Transcribe all the entries word for word, but omit the images.

◇ ◇ ◇ ◇ ◇ ◇ ◇

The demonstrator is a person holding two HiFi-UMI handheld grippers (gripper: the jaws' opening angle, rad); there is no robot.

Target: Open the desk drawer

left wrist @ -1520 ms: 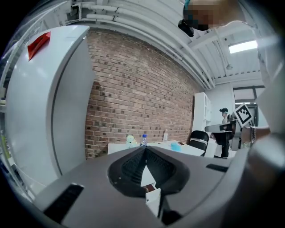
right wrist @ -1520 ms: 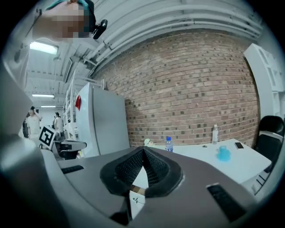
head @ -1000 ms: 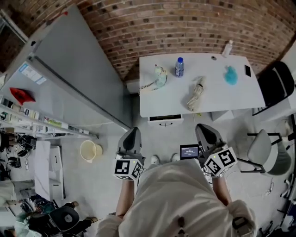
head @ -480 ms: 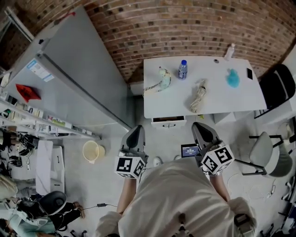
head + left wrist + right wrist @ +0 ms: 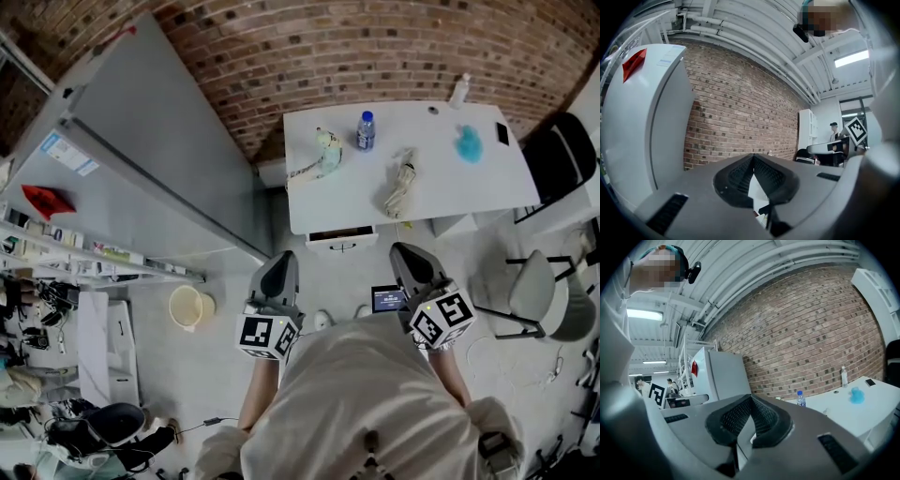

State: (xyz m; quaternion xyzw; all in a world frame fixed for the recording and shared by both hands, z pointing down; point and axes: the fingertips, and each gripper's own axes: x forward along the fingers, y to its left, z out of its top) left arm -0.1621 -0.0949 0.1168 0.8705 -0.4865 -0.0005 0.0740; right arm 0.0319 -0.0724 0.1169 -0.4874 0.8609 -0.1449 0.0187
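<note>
The white desk [image 5: 441,192] stands against the brick wall ahead. Its small drawer [image 5: 341,240] with a dark handle sits under the front edge, at the desk's left part. My left gripper [image 5: 282,265] is shut and empty, held level short of the desk, to the left of the drawer. To the drawer's right my right gripper [image 5: 409,258] is also shut and empty, equally short of the desk. In the left gripper view the gripper [image 5: 753,158] shows its jaws closed together. In the right gripper view the gripper [image 5: 751,401] is closed too, with the desk [image 5: 862,411] beyond it.
On the desk lie a water bottle [image 5: 365,132], a blue cloth [image 5: 469,147], a folded umbrella [image 5: 400,187], a pale toy [image 5: 325,152] and a clear bottle [image 5: 458,91]. A large grey cabinet [image 5: 141,159] stands left, a bucket [image 5: 186,306] on the floor, chairs [image 5: 534,295] at the right.
Both grippers stay shut and hardly move. The head view has shifted a little, so the desk and drawer sit slightly differently in the picture.
</note>
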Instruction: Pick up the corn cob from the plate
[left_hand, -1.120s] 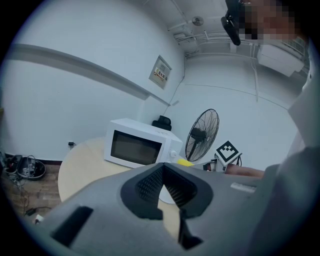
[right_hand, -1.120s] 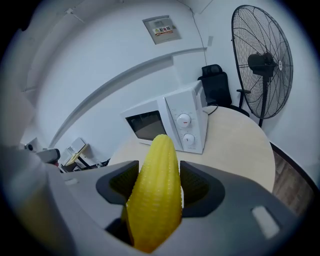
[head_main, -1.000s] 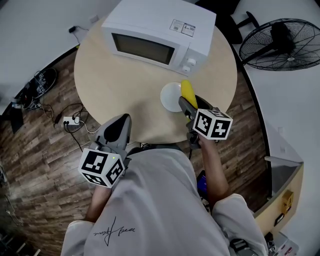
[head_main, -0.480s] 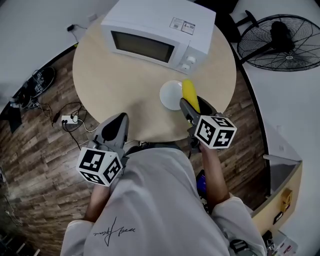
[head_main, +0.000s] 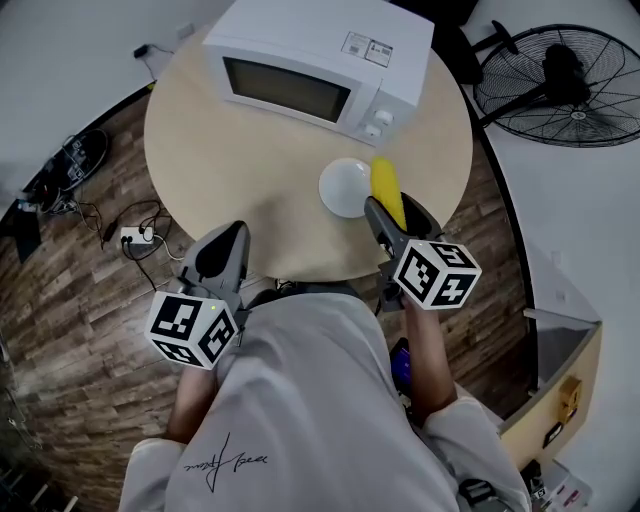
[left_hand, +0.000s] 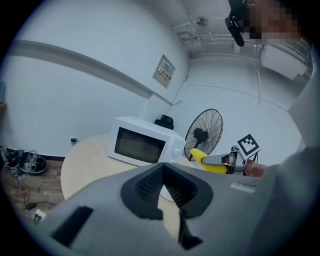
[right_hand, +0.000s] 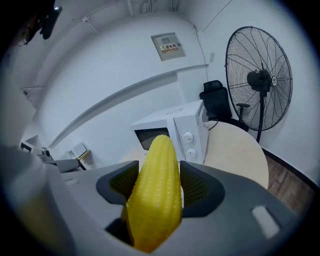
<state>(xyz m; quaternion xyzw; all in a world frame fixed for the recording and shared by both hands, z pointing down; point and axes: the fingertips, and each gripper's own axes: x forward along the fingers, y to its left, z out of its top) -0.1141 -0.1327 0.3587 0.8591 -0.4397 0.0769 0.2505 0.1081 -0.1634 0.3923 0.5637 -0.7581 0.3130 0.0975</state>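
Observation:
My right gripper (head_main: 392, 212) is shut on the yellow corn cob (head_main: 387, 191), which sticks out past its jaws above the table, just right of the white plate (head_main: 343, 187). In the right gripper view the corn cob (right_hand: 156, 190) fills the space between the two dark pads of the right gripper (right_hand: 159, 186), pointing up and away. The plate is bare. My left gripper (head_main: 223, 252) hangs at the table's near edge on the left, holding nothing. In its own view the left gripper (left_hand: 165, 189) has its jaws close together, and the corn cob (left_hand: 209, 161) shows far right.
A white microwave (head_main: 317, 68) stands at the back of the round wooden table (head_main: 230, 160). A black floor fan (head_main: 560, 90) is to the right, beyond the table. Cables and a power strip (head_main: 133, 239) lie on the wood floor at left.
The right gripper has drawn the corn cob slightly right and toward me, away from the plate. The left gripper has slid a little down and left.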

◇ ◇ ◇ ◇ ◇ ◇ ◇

### RESPONSE TO THIS EXERCISE
The demonstrator is a person holding two HiFi-UMI handheld grippers (gripper: the jaws' opening angle, rad); there is no robot.

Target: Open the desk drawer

left wrist @ -1520 ms: 
right wrist @ -1520 ms: 
head @ -1000 ms: 
head @ -480 ms: 
head + left wrist + right wrist @ +0 ms: 

State: (xyz m; quaternion xyzw; all in a world frame fixed for the recording and shared by both hands, z pointing down; point and axes: the fingertips, and each gripper's own axes: x forward along the fingers, y to its left, z out of its top) left arm -0.1621 -0.0949 0.1168 0.8705 -0.4865 -0.0005 0.0740; right arm 0.0319 -0.0724 0.1169 -0.4874 0.8609 -0.1449 0.0187
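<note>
The white desk [image 5: 441,192] stands against the brick wall ahead. Its small drawer [image 5: 341,240] with a dark handle sits under the front edge, at the desk's left part. My left gripper [image 5: 282,265] is shut and empty, held level short of the desk, to the left of the drawer. To the drawer's right my right gripper [image 5: 409,258] is also shut and empty, equally short of the desk. In the left gripper view the gripper [image 5: 753,158] shows its jaws closed together. In the right gripper view the gripper [image 5: 751,401] is closed too, with the desk [image 5: 862,411] beyond it.
On the desk lie a water bottle [image 5: 365,132], a blue cloth [image 5: 469,147], a folded umbrella [image 5: 400,187], a pale toy [image 5: 325,152] and a clear bottle [image 5: 458,91]. A large grey cabinet [image 5: 141,159] stands left, a bucket [image 5: 186,306] on the floor, chairs [image 5: 534,295] at the right.
Both grippers stay shut and hardly move. The head view has shifted a little, so the desk and drawer sit slightly differently in the picture.
</note>
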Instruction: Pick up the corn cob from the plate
[left_hand, -1.120s] 
[right_hand, -1.120s] 
[head_main, -1.000s] 
[head_main, -0.480s] 
[head_main, +0.000s] 
[left_hand, +0.000s] 
[right_hand, +0.000s] 
<state>(xyz m; quaternion xyzw; all in a world frame fixed for the recording and shared by both hands, z pointing down; point and axes: the fingertips, and each gripper's own axes: x forward along the fingers, y to its left, z out of its top) -0.1141 -0.1327 0.3587 0.8591 -0.4397 0.0769 0.2505 0.1081 -0.1634 0.3923 0.5637 -0.7581 0.3130 0.0975</state>
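Observation:
My right gripper (head_main: 392, 212) is shut on the yellow corn cob (head_main: 387, 191), which sticks out past its jaws above the table, just right of the white plate (head_main: 343, 187). In the right gripper view the corn cob (right_hand: 156, 190) fills the space between the two dark pads of the right gripper (right_hand: 159, 186), pointing up and away. The plate is bare. My left gripper (head_main: 223, 252) hangs at the table's near edge on the left, holding nothing. In its own view the left gripper (left_hand: 165, 189) has its jaws close together, and the corn cob (left_hand: 209, 161) shows far right.
A white microwave (head_main: 317, 68) stands at the back of the round wooden table (head_main: 230, 160). A black floor fan (head_main: 560, 90) is to the right, beyond the table. Cables and a power strip (head_main: 133, 239) lie on the wood floor at left.
The right gripper has drawn the corn cob slightly right and toward me, away from the plate. The left gripper has slid a little down and left.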

The required output is now complete.